La pecadora aprieta el frasco de alabastro contra su pecho y acelera el paso.
En casa de Simón el Fariseo las puertas están abiertas de par en par. Se celebra un banquete, y el anfitrión quiere que todo el pueblo sea testigo de su riqueza y de la presencia de Jesús de Nazaret, el famoso Profeta de Galilea, que se aloja en su casa. Los mendigos se agolpan en la calle; los perros, bajo la mesa, dan buena cuenta de lo que desechan los convidados. Jesús apenas come. Calla, escucha a su anfitrión y espera en silencio.
La pecadora se abre paso entre la multitud y llega a los pies del Maestro. Los invitados se miran escandalizados. Simón hace ademán de rasgarse las vestiduras, pero Jesús le sujeta la mano.
La mujer quiebra el frasco de alabastro y derrama el perfume sobre los pies de Jesús. El aroma que llena la estancia representa su vida entera. En el frasco está toda su fortuna, la riqueza atesorada moneda a moneda durante años y que ahora le repugna. Por eso debe desprenderse de ella para siempre.
El Señor mira a la pecadora con ternura y dice solo una palabra:
—María…
Las lágrimas de María, límpidas y copiosas, se mezclan con el perfume.
—Así me llamaba cuando vivía en Magdala con mis padres.
—Has amado mucho, María. Por eso tus pecados te son perdonados, y desde hoy recuperas tu nombre de niña, el que yo mismo te puse antes de la creación del mundo. Así te llamarán siempre y te alabarán todas las generaciones: llevas el nombre de mi madre y tu corazón ya es virgen como el suyo.




domingo, 4 de noviembre de 2018

El cielo se parece a una canción de cuna



En noviembre, el búho sale de su guarida a media tarde. La noche es más larga y la caza abunda en el bosque. Hoy, sin embargo, Homero piensa en la fiesta de Todos los Santos, de los que llegaron al Cielo y vuelan en la gloria como águilas por toda la eternidad. A él le gustaría emprender ese vuelo para ver a Dios cara a cara con sus ojos pasmados.

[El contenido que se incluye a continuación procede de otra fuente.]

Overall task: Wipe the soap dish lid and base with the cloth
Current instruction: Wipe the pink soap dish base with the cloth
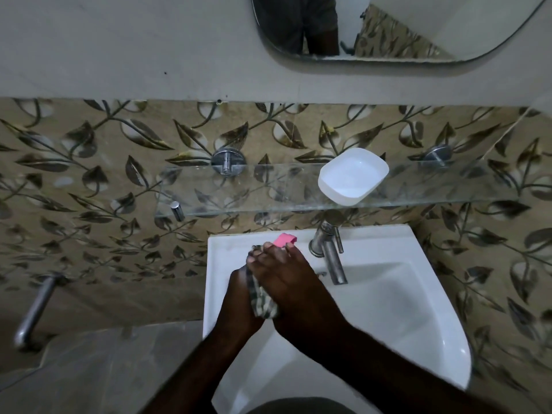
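Note:
A white soap dish part (352, 176) sits open side up on the glass shelf (239, 201). Over the back left rim of the sink (388, 309), both hands are clasped around a pink soap dish part (286, 239), of which only the far corner shows. My left hand (239, 297) grips it from below and is mostly hidden. My right hand (286, 282) lies on top and holds the checked cloth (263, 303) against the pink part. The cloth bunches out between the two palms.
A steel tap (330, 252) stands just right of my hands at the back of the sink. A mirror (403, 28) hangs above the shelf. A steel bar (34, 312) juts from the patterned tile wall at the left.

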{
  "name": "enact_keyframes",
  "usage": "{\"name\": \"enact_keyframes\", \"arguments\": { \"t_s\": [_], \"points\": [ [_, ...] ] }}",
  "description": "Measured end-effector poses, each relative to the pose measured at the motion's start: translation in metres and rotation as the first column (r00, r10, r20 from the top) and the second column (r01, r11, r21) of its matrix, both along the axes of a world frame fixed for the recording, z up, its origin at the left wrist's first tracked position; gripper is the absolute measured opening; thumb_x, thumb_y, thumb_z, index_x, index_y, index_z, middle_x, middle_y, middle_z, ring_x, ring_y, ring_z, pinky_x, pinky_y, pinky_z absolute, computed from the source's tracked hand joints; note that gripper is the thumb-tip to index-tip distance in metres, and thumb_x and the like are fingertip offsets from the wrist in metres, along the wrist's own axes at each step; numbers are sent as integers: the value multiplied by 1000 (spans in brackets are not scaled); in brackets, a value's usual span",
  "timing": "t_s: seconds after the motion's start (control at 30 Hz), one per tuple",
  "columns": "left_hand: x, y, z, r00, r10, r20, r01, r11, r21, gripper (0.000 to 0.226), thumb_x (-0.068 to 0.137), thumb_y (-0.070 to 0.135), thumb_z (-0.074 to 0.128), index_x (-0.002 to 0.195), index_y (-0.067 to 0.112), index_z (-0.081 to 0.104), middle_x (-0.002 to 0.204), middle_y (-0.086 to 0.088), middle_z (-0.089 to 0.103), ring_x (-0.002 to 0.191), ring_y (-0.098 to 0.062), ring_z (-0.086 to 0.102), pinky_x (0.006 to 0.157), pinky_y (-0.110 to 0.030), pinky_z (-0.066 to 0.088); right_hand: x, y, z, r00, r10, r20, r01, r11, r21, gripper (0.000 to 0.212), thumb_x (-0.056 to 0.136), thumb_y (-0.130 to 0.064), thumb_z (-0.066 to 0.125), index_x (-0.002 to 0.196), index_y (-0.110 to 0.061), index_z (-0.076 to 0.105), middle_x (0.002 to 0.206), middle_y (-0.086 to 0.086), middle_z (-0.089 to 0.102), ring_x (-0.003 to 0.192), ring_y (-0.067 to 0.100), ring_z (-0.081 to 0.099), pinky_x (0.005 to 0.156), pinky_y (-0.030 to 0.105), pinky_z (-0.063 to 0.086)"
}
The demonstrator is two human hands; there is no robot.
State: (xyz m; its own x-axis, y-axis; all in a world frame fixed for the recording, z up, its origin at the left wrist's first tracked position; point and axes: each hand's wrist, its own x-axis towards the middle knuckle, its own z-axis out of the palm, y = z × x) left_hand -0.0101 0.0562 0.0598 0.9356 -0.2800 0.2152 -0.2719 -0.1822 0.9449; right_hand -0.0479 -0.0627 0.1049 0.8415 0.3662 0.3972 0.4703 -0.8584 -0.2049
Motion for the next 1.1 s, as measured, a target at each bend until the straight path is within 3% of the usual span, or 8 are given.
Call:
{"name": "enact_keyframes", "arguments": {
  "t_s": [0.3, 0.43, 0.57, 0.67, 0.73, 0.83, 0.97, 1.1],
  "points": [
    [4, 9, -13, 996, 58, 68, -66, 991, 118, 32, 99, 40, 42, 77, 19, 53, 63, -4, 57, 59, -24, 53, 56, -47, 47, 15, -10, -4, 970, -172, -173, 232, 873, 430, 46, 80, 6, 63, 125, 2, 61, 132, 14, 61, 126, 27, 55, 107, 44, 43],
    [5, 14, -9, 999, 14, 39, -14, 1000, -4, 11, 86, 27, 56, 83, 35, 63, 74, 16, 68, 66, 4, 60, 61, -25, 52, 5, 6, -12, 995, -102, -5, 101, 966, 238, 47, 78, -2, 52, 124, 0, 62, 131, 15, 61, 127, 31, 53, 111, 43, 37],
    [8, 18, -9, 999, 10, 36, -11, 1000, 28, 20, 90, 20, 54, 96, 36, 64, 86, 7, 72, 73, -9, 67, 65, -30, 55, 14, -5, -12, 999, 17, 40, -26, 973, 227, 47, 81, -2, 44, 125, 1, 61, 129, 15, 62, 125, 27, 52, 113, 34, 34],
    [8, 17, -8, 1000, 0, 7, -1, 998, 61, 34, 93, 20, 51, 117, 41, 62, 89, -7, 71, 70, -24, 61, 68, -38, 53, 26, -20, -9, 945, -171, -280, 318, 685, 655, 38, 89, 1, 58, 124, -11, 64, 113, 5, 69, 99, 9, 64, 87, 17, 50],
    [5, 16, -4, 999, -44, -16, 45, 998, 38, 41, 91, 23, 55, 125, 46, 58, 98, 7, 73, 80, -13, 60, 75, -30, 50, 31, -37, -11, 846, 12, -533, 491, 374, 787, 43, 84, 10, 64, 119, -15, 63, 105, 9, 72, 88, 16, 66, 77, 24, 54],
    [4, 14, 5, 960, -161, -229, 114, 972, -206, 45, 83, 26, 69, 124, 42, 61, 117, 19, 69, 101, -7, 66, 85, -18, 49, 24, -57, -17, 774, 268, -574, 529, 225, 818, 48, 81, 12, 68, 122, -13, 62, 114, 16, 71, 101, 26, 67, 90, 39, 54],
    [13, 20, 5, 872, -286, -397, 113, 907, -405, 64, 80, -7, 68, 138, 14, 50, 118, -5, 72, 104, -16, 67, 83, -25, 54, 18, -60, -15, 793, 243, -559, 477, 323, 817, 37, 82, 5, 71, 113, -14, 68, 103, 11, 74, 94, 25, 70, 81, 36, 58],
    [20, 25, 11, 776, -425, -466, -37, 707, -707, 67, 68, 7, 68, 133, 4, 50, 118, -18, 68, 102, -25, 67, 81, -34, 57, 14, -61, -9, 847, 151, -510, 417, 406, 813, 30, 82, -2, 74, 105, -20, 70, 98, 1, 75, 88, 14, 71, 75, 24, 56]
  ]
}}
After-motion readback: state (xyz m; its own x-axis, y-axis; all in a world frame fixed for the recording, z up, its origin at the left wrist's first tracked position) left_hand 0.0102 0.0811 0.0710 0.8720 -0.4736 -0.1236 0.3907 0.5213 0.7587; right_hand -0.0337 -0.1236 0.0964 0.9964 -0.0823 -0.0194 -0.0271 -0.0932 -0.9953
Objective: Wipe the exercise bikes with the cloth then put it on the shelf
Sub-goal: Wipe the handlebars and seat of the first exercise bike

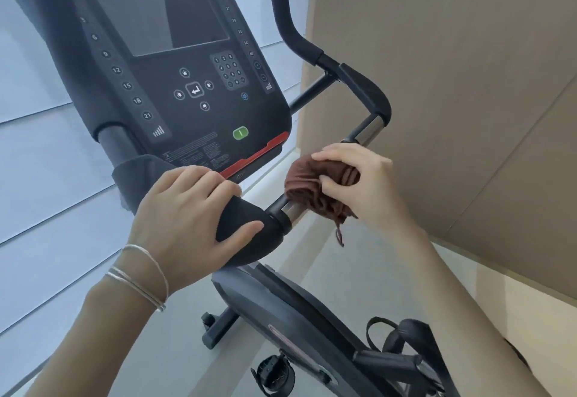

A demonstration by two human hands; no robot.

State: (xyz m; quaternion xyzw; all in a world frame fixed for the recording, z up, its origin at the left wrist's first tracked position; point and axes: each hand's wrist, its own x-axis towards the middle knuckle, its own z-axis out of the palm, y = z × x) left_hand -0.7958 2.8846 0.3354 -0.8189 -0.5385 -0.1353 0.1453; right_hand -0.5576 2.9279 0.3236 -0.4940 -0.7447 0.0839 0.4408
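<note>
While our right hand (356, 178) pinches the bunched brown cloth (312, 187) around the handlebar's chrome section (292, 209) and our left hand (190, 218) clasps the padded grip (246, 231), the dangling thread (339, 234) could snag

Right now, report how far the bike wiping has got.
Done: nothing can be confirmed. In hand: the right hand wraps the brown cloth around the handlebar; the left hand grips its padded end. Left: any remaining surfaces, the other bikes, then shelving the cloth; no shelf shows.
</note>
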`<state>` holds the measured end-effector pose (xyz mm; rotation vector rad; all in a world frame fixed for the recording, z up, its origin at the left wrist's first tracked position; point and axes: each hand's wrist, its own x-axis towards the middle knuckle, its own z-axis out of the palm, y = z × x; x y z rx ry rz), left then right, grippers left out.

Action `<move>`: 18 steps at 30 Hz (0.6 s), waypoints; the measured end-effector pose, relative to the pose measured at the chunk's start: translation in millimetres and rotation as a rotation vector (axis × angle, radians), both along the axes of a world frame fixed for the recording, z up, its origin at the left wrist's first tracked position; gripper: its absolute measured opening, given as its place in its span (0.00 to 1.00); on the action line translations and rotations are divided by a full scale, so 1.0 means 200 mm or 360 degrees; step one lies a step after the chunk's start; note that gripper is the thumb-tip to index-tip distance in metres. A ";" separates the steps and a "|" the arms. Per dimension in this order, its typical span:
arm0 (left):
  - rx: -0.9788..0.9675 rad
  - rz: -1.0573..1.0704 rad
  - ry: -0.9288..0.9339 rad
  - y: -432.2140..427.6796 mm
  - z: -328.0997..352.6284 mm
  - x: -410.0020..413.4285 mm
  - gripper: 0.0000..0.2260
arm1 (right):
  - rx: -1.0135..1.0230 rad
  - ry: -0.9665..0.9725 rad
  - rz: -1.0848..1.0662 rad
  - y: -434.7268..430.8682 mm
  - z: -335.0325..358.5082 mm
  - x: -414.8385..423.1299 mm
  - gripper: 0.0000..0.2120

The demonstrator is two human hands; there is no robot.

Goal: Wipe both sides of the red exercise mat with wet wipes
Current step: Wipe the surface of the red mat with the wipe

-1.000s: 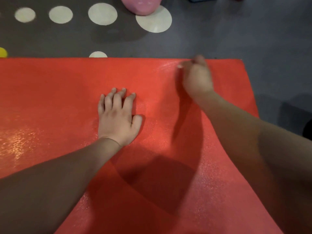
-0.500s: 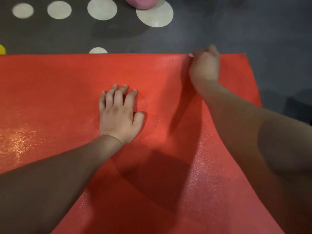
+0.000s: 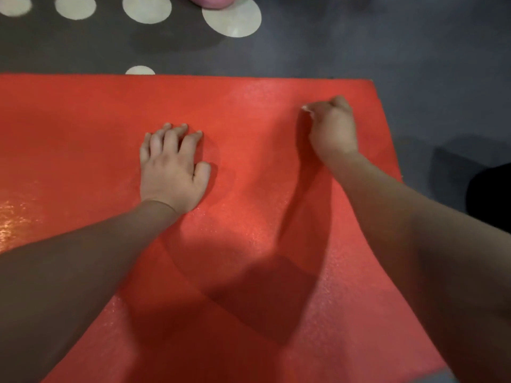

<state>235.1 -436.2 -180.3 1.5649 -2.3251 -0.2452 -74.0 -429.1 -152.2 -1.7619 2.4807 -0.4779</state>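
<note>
Red mat [image 3: 83, 139] lies flat on grey floor [image 3: 414, 45] and fills most of the view; far edge runs straight across, far-R corner in sight. L hand [image 3: 171, 172] rests palm-down near mat's middle, fingers spread and only slightly bent, tips touching the surface, holding nothing. R hand [image 3: 333, 128] sits on the mat nearer the far-R corner, fingers curled into a fist round a wet wipe [image 3: 306, 109]. Only a small white bit pokes out at the fist's L side, rest hidden. Hands well apart. Both forearms cross the near part of the mat and throw dark shadows btwn them. Shiny glare patch [image 3: 11, 217] on mat at L edge of view.

Beyond far edge: pale round floor dots [image 3: 231, 19] in a row, plus one small dot [image 3: 140, 70] partly hidden behind mat's edge. Pink rounded object [image 3: 211, 1] at top, cut off by frame, sits on the largest dot. Dark object [image 3: 490, 197] at R edge beside mat, too cut off to ID.
</note>
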 end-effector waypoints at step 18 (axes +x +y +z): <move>0.0072 0.0034 -0.0068 0.10 0.05 0.31 0.26 | -0.0032 0.0042 0.0757 0.44 0.03 0.34 0.23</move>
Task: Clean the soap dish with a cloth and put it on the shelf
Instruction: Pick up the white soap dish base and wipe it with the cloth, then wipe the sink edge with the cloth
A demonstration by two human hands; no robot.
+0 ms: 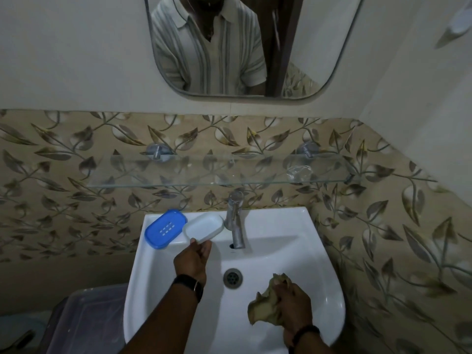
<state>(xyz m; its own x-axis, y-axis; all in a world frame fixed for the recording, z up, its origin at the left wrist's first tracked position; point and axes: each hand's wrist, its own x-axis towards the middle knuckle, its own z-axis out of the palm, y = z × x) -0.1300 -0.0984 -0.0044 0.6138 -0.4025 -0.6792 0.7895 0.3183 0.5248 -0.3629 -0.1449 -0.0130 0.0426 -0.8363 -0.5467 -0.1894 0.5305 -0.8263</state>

Y se pregunta cómo será dar alcance al mismo Cristo, atraparlo con sus garras poderosas y llevarlo a su guarida. O, mejor aún, vivir en la casa de Jesús para siempre, para siempre.


El Cielo se parece…
—¿A qué se parece el Cielo?
Me lo preguntó Inés a mediados del Jurásico. Ella tenía 9 años y yo cincuenta. Éramos dos chiquillos con suficiente imaginación para lanzarnos a fantasear sin ningún género de dudas.
—El Cielo —le dije— se parece al mejor viaje que hayas soñado; es un viaje por el corazón de Dios. Se parece también a una sinfonía que querríamos oír por toda la eternidad. Se parece a aquella tarde después de la tormenta, cuando todo se llenó de pájaros y de cantos y el horizonte se incendió sobre las montañas. Se parece a la sonrisa de dos enamorados que no pueden dejar de contemplarse. Se parece a un banquete familiar donde compartimos mesa y mantel con La Santísima Trinidad…
—Pues yo creo —me interrumpió Inés—, que también se parece a una canción de cuna.
¿Una canción de cuna? Sí, es posible que tengas razón. Llevamos tantos años luchando por ser pequeños delante de Dios, y es lógico pensar que al final lo lograremos plenamente. ¿Te lo imaginas? En la puerta que da entrada a la Vida Eterna, no está San Pedro con gesto huraño y un manojo de llaves, sino mi Señora, la Virgen María.
Ella nos mira como miran las madres a sus hijos pequeños cuando llegan a casa con las manos sucias, el pelo revuelto y algún que otro arañazo en cualquier parte del cuerpo.
Con semblante serio, pone el dedo índice delante de sus labios para que no digamos nada. Luego nos toma en brazos, nos quita la ropa y nos introduce en una bañera de agua muy caliente, casi a punto de hervir. No puedo contener un grito al notar la quemazón sobre mi piel, pero María sonríe y, en silencio, mete sus manos dentro del agua y empieza a limpiar mis heridas una a una y a disolver la roña acumulada durante tanto tiempo. Es el Purgatorio.
Al fin puedo ponerme en pie y me miro en el espejo: tengo tres o cuatro años nada más. María me seca con una gran toalla azul. Me perfuma con el aroma de sus manos blancas y, con un peine de plata, ordena mis cabellos revueltos.
―Estás hecho un Cielo ―me dice―. Y me da un beso. 
Antes de quedarme dormido la oigo cantar una nana muy dulce.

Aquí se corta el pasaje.